## PROBLEM DESCRIPTION
From the listing below, pick out each line with the word "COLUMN".

* * * * * * * * *

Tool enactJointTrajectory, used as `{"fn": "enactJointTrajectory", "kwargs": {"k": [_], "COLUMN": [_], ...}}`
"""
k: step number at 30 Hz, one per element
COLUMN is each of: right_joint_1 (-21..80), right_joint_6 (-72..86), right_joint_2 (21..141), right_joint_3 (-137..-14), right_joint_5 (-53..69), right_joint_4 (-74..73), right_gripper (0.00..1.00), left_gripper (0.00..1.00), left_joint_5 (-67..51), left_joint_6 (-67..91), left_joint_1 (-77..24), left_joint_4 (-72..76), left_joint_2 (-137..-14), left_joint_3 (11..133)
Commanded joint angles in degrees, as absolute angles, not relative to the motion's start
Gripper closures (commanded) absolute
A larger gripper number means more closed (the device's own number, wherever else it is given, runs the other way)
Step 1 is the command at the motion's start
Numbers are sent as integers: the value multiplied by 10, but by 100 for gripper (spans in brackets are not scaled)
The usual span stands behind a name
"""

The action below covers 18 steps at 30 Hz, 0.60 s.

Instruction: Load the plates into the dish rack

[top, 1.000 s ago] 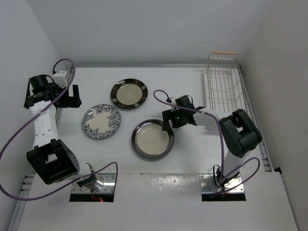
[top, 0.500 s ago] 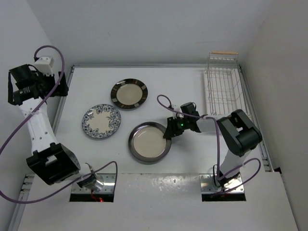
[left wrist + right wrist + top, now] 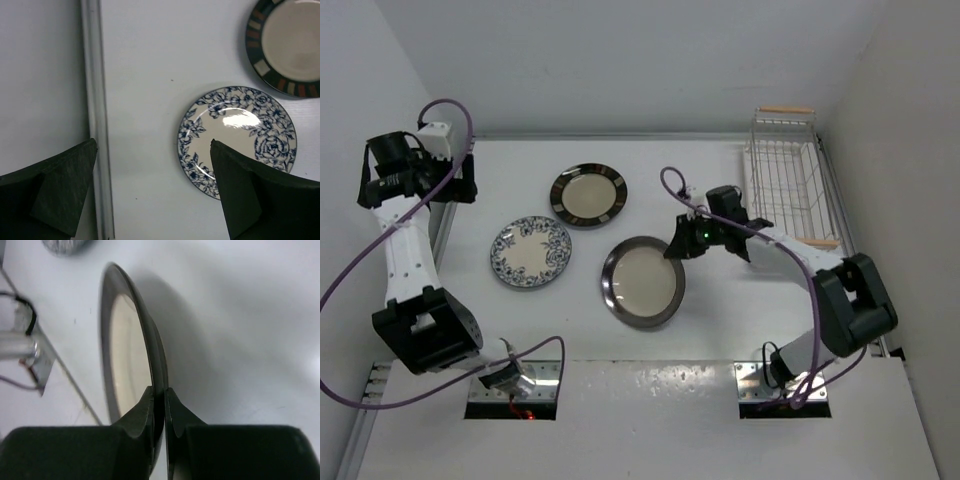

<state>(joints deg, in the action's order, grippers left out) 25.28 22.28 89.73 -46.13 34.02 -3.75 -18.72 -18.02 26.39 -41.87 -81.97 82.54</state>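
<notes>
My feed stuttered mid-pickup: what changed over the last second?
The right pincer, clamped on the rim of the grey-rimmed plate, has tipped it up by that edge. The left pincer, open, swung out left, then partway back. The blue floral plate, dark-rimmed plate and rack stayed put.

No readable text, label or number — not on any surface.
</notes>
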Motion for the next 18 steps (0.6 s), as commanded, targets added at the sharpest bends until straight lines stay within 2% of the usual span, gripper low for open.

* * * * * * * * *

## ANSWER AREA
Tool enactJointTrajectory, used as `{"fn": "enactJointTrajectory", "kwargs": {"k": [_], "COLUMN": [_], ...}}`
COLUMN is each of: right_joint_1 (-21..80), right_joint_6 (-72..86), right_joint_2 (21..141), right_joint_3 (-137..-14), right_joint_5 (-53..69), right_joint_4 (-74..73), right_gripper (0.00..1.00), left_gripper (0.00..1.00), left_joint_5 (-67..51), left_joint_6 (-67..91), left_joint_1 (-77..24), left_joint_4 (-72..76), left_joint_2 (-137..-14), left_joint_3 (11..133)

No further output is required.